Lint your AI agent context files, MCP server configs, and session data against your actual codebase. Context linting + MCP config linting + session auditing. 16 AI tools, 8 MCP clients, cross-project consistency, auto-fix. Works as a CLI, CI step, pre-commit hook, or MCP server.
Your CLAUDE.md is lying to your agent. Your .mcp.json has a hardcoded API key. ctxlint catches both.
One click adds this to your mcp.hosting account so it syncs to every MCP client you use. Or install manually below.
Every AI coding tool ships a context file: CLAUDE.md, .cursorrules, AGENTS.md, .mcp.json. These files are the single most important interface between you and your agent — they tell it what to build, how to test, where things live.
But context files rot fast. You rename a file, change a build script, or switch from Jest to Vitest — and your CLAUDE.md still says the old thing. Your agent follows those stale instructions faithfully, then fails. You lose 10 minutes debugging what turns out to be a wrong path in line 12 of a markdown file.

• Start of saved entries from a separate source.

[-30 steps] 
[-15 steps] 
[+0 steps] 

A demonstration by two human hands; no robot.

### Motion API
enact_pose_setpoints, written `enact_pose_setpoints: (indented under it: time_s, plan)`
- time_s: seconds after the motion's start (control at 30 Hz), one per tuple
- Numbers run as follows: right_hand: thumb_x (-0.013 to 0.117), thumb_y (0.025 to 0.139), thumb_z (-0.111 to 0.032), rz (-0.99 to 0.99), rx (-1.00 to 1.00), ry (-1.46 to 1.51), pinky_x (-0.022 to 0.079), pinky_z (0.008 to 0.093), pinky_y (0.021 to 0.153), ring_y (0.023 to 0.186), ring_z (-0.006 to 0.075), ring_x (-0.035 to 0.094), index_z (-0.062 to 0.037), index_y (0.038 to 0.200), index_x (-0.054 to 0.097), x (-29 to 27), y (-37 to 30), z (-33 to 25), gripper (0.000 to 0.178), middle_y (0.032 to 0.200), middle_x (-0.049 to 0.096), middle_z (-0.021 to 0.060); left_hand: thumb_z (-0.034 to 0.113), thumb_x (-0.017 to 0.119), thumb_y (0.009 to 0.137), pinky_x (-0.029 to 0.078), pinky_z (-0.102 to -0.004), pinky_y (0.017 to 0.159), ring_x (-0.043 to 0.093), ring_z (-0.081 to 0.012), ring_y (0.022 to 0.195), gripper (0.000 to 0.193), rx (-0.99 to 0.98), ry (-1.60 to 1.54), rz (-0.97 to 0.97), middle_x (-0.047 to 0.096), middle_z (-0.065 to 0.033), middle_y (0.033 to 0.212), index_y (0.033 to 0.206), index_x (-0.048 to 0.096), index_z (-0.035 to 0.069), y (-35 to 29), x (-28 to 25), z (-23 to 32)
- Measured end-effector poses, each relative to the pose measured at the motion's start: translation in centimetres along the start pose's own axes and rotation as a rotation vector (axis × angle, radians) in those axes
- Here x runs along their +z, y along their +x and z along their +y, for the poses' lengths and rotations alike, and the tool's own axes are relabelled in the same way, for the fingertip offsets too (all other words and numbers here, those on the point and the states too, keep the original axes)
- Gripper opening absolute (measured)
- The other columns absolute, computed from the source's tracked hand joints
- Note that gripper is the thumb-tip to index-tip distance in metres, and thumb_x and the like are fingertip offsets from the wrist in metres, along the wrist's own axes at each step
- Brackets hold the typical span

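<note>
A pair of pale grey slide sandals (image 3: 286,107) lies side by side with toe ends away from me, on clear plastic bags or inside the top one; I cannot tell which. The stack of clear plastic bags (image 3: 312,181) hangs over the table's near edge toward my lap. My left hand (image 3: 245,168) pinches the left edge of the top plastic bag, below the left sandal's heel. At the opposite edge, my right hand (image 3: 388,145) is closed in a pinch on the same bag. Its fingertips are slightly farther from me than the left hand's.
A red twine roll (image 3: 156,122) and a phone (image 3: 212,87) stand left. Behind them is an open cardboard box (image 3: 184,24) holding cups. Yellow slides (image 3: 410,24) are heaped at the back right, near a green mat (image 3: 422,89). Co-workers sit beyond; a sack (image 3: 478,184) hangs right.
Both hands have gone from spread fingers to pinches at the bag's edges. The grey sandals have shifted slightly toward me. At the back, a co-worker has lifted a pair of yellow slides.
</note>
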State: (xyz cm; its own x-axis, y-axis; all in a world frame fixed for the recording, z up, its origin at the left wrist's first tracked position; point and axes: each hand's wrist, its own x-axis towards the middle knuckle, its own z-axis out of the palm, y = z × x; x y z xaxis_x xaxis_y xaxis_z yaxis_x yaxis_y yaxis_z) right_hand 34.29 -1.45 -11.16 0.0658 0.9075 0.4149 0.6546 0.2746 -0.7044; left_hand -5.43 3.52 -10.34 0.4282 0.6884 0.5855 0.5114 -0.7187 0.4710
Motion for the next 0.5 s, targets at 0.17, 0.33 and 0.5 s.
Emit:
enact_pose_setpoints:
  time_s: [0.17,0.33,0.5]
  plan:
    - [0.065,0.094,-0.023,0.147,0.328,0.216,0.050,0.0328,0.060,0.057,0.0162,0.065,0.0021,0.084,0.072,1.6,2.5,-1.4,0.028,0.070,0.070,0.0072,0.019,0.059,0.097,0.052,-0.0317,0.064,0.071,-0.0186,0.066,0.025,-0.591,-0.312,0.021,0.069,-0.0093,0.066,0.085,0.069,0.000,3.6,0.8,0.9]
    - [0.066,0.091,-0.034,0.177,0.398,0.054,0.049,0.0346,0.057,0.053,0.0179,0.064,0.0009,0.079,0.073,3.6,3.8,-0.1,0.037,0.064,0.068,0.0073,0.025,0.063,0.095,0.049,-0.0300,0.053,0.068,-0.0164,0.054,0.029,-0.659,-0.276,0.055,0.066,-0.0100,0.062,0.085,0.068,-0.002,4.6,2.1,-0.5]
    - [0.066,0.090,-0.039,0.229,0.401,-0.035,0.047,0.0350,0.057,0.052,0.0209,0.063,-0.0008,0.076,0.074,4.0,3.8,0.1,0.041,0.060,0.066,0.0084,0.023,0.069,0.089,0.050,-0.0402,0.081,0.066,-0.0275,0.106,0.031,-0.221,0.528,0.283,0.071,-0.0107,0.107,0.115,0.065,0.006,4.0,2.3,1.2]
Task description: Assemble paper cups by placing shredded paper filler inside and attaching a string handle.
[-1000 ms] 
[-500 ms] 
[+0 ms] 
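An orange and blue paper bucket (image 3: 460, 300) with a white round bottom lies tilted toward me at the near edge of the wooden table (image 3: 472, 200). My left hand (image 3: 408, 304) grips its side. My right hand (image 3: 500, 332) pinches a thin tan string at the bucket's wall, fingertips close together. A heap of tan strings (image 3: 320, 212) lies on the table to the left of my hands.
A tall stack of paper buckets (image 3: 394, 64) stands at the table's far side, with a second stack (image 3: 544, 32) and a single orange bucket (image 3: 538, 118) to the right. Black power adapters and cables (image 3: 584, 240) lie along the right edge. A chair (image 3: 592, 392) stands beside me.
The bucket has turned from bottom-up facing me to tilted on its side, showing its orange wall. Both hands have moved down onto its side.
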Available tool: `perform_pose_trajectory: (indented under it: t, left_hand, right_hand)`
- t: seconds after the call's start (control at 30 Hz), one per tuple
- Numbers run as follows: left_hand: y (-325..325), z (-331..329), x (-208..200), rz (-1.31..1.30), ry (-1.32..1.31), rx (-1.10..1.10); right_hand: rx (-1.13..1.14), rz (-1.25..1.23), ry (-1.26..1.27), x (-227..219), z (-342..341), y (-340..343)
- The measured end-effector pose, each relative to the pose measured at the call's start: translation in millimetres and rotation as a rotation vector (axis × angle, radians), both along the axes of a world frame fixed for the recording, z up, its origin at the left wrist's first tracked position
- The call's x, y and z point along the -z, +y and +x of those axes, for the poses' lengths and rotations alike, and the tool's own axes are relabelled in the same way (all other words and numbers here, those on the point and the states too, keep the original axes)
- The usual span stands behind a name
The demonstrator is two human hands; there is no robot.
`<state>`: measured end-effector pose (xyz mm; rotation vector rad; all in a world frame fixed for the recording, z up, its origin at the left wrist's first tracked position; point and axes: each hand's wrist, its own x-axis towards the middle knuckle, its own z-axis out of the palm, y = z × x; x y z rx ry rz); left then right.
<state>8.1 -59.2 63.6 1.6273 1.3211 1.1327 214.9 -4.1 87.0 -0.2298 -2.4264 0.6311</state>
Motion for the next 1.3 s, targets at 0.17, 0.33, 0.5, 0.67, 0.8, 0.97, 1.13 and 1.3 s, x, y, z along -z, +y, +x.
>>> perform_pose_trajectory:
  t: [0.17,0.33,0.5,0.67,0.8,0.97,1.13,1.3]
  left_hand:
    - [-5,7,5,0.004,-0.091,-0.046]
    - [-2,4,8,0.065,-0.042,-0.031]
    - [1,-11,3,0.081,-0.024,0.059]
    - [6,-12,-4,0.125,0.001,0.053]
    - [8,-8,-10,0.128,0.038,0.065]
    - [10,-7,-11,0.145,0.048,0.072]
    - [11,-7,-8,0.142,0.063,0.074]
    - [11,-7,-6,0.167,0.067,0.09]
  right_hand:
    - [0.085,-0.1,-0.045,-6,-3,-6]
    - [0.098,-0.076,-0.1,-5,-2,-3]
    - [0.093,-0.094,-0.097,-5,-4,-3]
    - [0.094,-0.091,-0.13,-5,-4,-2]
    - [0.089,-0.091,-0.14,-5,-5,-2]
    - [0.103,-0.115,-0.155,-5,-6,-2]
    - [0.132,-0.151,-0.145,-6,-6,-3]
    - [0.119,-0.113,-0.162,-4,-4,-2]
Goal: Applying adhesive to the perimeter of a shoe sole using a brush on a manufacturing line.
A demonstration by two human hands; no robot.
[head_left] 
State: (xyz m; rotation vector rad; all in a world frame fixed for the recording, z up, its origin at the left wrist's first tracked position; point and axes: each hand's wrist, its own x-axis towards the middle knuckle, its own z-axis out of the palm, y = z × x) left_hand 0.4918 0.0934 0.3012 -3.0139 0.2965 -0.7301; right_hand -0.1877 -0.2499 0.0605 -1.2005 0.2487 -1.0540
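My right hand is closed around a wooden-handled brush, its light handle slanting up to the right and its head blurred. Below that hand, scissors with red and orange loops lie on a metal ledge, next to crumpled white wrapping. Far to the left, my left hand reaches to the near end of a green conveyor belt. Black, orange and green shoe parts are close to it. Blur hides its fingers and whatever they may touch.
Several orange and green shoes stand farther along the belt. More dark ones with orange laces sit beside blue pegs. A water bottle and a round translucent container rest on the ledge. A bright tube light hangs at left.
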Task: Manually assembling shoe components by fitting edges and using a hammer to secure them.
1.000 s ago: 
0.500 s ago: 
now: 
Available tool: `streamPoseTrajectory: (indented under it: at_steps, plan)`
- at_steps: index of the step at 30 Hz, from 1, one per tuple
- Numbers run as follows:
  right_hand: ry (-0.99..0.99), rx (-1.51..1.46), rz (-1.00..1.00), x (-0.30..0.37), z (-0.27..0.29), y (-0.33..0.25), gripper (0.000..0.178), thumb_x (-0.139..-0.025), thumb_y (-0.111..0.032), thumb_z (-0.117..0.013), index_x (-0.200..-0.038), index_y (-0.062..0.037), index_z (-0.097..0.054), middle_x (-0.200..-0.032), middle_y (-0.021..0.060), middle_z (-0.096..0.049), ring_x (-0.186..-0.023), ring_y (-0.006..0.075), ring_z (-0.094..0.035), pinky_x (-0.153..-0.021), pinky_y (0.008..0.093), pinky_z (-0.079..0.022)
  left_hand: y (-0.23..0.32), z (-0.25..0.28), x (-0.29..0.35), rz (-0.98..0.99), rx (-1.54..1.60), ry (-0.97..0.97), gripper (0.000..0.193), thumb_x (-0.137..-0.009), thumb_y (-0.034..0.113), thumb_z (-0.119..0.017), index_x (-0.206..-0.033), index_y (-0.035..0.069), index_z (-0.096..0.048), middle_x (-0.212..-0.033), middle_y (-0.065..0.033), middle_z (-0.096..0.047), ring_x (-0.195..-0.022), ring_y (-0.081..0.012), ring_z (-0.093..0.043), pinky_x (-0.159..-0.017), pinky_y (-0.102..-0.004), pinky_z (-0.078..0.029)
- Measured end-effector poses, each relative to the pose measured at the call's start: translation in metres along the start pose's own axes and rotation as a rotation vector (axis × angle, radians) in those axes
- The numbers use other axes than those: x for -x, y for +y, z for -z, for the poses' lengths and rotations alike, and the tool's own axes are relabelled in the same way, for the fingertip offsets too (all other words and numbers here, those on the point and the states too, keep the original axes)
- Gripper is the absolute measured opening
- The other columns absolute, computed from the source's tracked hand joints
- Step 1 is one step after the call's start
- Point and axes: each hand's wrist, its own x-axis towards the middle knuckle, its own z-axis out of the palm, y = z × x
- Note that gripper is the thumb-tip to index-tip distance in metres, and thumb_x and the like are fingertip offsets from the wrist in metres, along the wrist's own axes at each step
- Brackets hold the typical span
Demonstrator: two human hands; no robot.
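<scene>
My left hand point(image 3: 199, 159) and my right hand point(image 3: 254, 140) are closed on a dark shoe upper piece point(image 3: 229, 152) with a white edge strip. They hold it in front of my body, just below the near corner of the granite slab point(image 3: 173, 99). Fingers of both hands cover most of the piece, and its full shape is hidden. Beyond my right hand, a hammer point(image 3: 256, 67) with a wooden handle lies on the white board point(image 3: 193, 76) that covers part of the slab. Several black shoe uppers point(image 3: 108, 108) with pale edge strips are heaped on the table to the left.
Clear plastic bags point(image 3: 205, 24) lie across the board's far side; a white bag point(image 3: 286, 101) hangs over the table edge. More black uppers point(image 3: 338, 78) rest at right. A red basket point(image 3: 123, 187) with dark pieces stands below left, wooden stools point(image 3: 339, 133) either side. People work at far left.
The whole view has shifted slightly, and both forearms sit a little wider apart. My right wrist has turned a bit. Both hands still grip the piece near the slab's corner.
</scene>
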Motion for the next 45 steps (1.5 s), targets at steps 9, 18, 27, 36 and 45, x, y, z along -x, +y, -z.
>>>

Multiply that across a team with 5 context files, 3 MCP configs, and 2 people who touched the build system last week — and you have a real problem with no existing solution.
ctxlint is a linter purpose-built for this. It reads your context files, cross-references them against your actual codebase, and catches the drift before your agent does.
- Instant startup — ships as a single self-contained bundle with zero runtime dependencies.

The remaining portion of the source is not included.